Collection entries
>>>

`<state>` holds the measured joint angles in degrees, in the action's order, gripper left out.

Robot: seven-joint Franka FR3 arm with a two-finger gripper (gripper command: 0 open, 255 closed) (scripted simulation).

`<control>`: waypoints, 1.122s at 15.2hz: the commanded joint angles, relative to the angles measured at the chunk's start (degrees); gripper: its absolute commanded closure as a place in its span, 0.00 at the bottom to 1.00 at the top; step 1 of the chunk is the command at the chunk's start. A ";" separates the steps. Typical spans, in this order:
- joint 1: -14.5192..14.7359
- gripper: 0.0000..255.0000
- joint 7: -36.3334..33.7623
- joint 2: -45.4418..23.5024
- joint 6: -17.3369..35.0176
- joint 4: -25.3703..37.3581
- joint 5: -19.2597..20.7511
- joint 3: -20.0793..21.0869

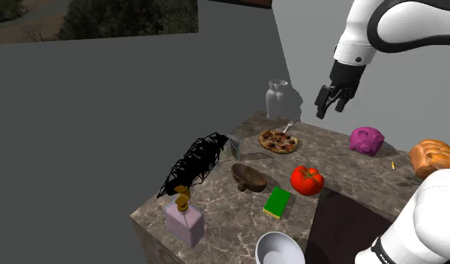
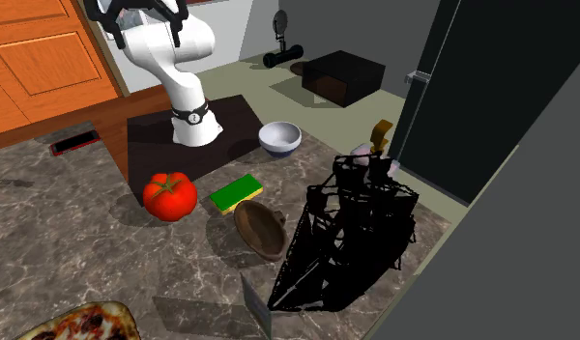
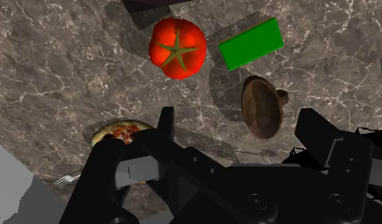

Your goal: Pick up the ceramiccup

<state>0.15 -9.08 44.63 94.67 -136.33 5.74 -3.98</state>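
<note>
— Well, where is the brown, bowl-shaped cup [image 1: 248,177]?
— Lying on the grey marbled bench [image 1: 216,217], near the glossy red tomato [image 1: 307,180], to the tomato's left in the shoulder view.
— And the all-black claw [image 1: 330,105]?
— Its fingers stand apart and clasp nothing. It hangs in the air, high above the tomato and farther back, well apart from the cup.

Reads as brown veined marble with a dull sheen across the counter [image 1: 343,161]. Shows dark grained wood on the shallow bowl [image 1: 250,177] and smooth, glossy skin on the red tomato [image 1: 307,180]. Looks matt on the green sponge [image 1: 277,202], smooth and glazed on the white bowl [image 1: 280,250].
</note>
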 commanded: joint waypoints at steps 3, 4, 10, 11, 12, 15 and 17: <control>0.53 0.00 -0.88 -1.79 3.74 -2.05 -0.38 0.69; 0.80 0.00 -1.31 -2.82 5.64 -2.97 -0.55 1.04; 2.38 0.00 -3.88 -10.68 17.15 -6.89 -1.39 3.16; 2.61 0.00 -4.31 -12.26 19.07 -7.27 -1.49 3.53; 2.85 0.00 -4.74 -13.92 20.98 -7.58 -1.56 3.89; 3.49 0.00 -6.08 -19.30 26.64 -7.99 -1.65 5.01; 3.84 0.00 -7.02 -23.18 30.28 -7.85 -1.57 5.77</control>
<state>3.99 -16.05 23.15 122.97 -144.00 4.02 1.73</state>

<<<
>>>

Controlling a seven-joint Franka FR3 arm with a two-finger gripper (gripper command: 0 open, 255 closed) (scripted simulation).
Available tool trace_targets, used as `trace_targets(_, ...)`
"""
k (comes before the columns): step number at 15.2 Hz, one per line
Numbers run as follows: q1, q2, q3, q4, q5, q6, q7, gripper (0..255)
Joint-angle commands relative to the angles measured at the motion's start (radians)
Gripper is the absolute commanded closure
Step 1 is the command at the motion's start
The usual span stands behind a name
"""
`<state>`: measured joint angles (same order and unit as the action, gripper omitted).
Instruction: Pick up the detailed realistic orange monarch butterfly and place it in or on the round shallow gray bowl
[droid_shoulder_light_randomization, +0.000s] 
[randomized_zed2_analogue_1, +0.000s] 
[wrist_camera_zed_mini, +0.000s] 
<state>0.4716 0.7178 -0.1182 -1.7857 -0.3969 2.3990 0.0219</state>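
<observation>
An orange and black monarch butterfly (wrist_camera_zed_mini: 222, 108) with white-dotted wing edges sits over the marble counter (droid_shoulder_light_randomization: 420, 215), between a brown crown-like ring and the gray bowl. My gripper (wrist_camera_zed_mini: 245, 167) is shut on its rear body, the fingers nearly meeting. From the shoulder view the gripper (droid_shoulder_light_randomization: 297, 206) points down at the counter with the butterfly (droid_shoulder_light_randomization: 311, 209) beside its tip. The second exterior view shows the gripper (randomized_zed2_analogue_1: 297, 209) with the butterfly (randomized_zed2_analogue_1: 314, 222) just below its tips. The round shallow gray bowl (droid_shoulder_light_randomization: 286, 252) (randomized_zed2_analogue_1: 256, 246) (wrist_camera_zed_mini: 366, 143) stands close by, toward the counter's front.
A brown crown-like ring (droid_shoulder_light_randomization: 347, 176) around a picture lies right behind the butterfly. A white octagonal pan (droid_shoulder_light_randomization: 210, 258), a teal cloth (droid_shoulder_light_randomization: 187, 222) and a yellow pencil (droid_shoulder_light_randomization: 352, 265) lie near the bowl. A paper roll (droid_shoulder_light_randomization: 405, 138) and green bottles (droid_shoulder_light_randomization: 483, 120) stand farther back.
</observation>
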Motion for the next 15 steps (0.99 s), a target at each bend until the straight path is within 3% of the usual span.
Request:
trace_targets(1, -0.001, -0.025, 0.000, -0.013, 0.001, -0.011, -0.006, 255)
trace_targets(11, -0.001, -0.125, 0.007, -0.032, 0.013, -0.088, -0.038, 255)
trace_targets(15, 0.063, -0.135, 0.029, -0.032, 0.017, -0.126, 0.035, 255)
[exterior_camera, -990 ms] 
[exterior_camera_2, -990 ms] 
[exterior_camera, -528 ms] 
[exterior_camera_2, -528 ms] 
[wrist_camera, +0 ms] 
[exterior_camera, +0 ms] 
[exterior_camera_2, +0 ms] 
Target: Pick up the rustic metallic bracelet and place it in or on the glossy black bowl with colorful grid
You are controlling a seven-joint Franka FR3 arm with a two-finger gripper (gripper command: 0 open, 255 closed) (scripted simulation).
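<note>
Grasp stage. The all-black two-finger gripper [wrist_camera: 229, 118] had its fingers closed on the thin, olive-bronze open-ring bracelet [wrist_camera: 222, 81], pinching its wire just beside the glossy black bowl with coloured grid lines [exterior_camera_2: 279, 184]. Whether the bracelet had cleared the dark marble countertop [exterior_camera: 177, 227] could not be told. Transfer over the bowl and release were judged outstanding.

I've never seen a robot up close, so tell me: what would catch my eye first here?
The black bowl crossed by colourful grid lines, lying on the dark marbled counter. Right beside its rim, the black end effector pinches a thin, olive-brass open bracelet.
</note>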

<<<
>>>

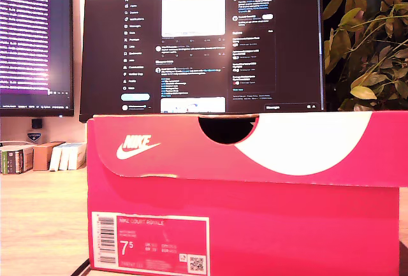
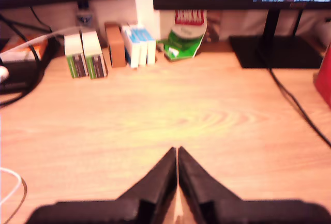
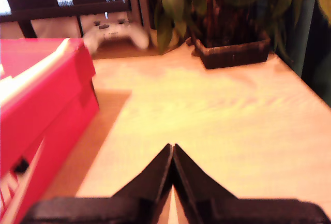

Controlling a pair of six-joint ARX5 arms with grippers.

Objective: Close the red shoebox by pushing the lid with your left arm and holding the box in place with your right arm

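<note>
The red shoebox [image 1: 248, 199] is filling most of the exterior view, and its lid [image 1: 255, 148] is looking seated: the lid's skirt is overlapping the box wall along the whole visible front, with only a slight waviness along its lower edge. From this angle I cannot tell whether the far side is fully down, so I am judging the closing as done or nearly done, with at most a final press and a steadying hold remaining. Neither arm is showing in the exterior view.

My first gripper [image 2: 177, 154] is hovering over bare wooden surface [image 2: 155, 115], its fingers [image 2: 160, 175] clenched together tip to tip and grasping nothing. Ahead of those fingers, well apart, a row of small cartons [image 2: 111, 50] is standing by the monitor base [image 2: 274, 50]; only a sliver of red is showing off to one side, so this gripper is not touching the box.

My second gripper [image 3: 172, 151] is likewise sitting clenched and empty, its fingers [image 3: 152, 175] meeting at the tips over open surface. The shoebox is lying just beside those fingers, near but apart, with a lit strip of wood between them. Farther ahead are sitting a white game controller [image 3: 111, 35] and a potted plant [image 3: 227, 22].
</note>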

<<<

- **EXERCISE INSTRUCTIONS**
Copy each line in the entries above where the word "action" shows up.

- **ANSWER TO THIS PROBLEM**
`<state>` holds the measured joint angles in degrees, in the action's order, gripper left out.
`<state>`: measured joint angles (same order and unit as the action, gripper omitted).

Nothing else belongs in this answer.